IHU On-Line - No Pós-Escrito o pensador alemão G. E. Lessing é uma figura recorrente, sendo comparado a Sócrates. Qual é a relação entre esses dois pensadores? E que nexos há entre eles e o pensamento de Kierkegaard? 

Álvaro Valls - Estou encantado, alegre como um guri, de poder ir descobrindo, em minha pesquisa, detalhes da relação de Lessing com Kierkegaard. Se de Sócrates, um grego pagão, Kierkegaard já aproveitou tanto, a ponto de se dizer que ele foi “o Sócrates da Cristandade”, imaginemos de Lessing, filho e neto de pastores luteranos! Lessing cultiva a ironia e o humor, enquanto se interroga constantemente sobre a fé; é um grande literato, dramaturgo e crítico, grande polemista, o primeiro intelectual orgânico, o primeiro alemão que trabalhou com ideias sem precisar ser nem professor, nem pastor! (O próprio Hegel, quando jovem, antes de entrar para a carreira acadêmica, queria ser como Lessing ou Rousseau .) Lessing é um modelo, mas o curioso está em que, sendo ele um modelo de pensador subjetivo, não pode ser imitado, copiado, “seguido”. Seguir Lessing, tal como seguir Kierkegaard, é ser quem a gente é, ou, na dicção nietzschiana: cada um(a) se tornar quem ele ou ela é! Mas se Sócrates está presente na obra kierkegaardiana pelo menos desde a dissertação sobre O conceito de ironia, de 1841, Lessing serve de mote a muitos dos ensaios das primeiras obras, além de ser citado sobre o saber dialogar, na Dissertação, e mais dúzias de vezes nos Diários. Para indicar a importância de Lessing, bastaria aqui avisar que Kierkegaard (ou seu pseudônimo Johannes Climacus) dá início à segunda e principal parte do Pós-escrito com uma “Expressão de gratidão a Lessing”, seguida de dezenas de páginas discorrendo sobre “Teses possíveis e reais de Lessing”.

IHU On-Line - Quais são as peculiaridades da obra O Conceito da Angústia em termos de relação entre filosofia e teologia?

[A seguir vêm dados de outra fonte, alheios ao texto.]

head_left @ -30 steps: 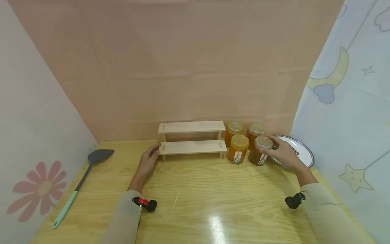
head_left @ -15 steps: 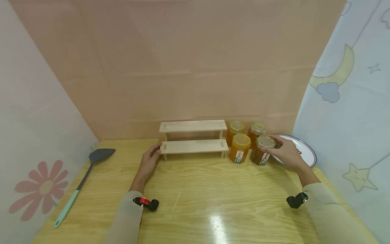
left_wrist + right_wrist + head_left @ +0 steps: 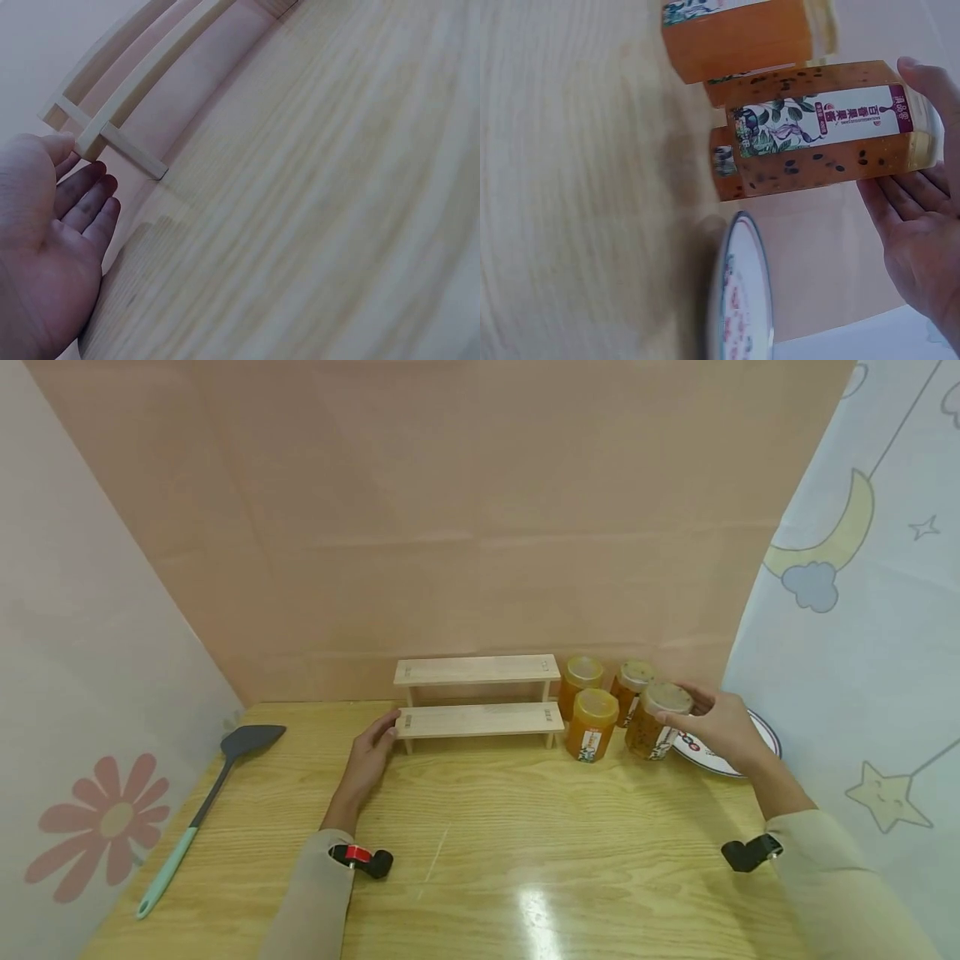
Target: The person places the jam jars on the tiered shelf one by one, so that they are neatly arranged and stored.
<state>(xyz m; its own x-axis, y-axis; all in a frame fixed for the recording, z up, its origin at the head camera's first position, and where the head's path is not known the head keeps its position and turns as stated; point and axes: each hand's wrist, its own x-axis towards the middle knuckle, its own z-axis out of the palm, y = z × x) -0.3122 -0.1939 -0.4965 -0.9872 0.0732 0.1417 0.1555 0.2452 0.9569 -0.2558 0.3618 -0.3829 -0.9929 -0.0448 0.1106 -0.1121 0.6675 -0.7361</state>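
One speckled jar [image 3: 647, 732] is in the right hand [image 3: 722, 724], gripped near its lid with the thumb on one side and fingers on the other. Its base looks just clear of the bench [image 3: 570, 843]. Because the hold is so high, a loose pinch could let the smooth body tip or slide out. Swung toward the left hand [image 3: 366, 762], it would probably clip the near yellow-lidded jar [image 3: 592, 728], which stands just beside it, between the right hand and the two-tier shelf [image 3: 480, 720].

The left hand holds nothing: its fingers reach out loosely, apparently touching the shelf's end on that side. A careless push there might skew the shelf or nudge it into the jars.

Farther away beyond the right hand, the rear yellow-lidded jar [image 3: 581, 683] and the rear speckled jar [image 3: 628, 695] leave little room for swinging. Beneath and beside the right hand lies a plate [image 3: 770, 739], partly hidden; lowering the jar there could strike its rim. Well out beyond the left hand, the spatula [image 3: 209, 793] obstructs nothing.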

Álvaro Valls - O conceito de angústia fala tanto do pecado e da figura de Adão, que o leitor desavisado pensará tratar-se de um livro de religião. Mas não é nem de Teologia, nem mesmo de Ética, tampouco de Metafísica ou de Estética. Segundo seu autor pseudônimo (Vigilius Haufniensis, o Vigia de Copenhague), trata-se estritamente de um livro de Psicologia (filosófica), ou seja, de um estudo filosófico-antropológico: é um estudo filosófico sobre a constituição estrutural do ser humano, e neste sentido poderíamos dizer que segue um enfoque transcendental, ou ao menos segue a tradição do De anima, de Aristóteles. No tocante à Teologia, a angústia é apresentada como uma explicação melhor do que a concupiscência. Adão entra aí como uma figura (tal como, em outras obras, Abraão, Jó, Don Juan ou Fausto). Simboliza o ser humano, todos e cada um. Aliás, cada um é um outro Adão, e numa perspectiva cristã cada um se moveria entre o velho Adão e o novo Adão. Ao tratar da liberdade de recusar o bem, de se angustiar com o bem, este livro faz parceria com outro que Kierkegaard editou na mesma semana, as Migalhas filosóficas (do pseudônimo Climacus, o mesmo do Pós-escrito). A liberdade que enfrenta a angústia não é a de um espírito absoluto, mas a do humano, uma liberdade embaraçada, até por seus estados de ânimo, porém mesmo assim uma liberdade imputável. Enfim, não é livro de literatura psicológica ou de auto-ajuda: pois no 5o. capítulo, breve e denso, a angústia se apresenta como libertadora ou salvadora, quando aliada à fé, o que é um enfoque próximo da Teologia e bem diferente dos que são dados na área psi.

Leia mais...

Confira outras entrevistas concedidas por Álvaro Valls à IHU On-Line.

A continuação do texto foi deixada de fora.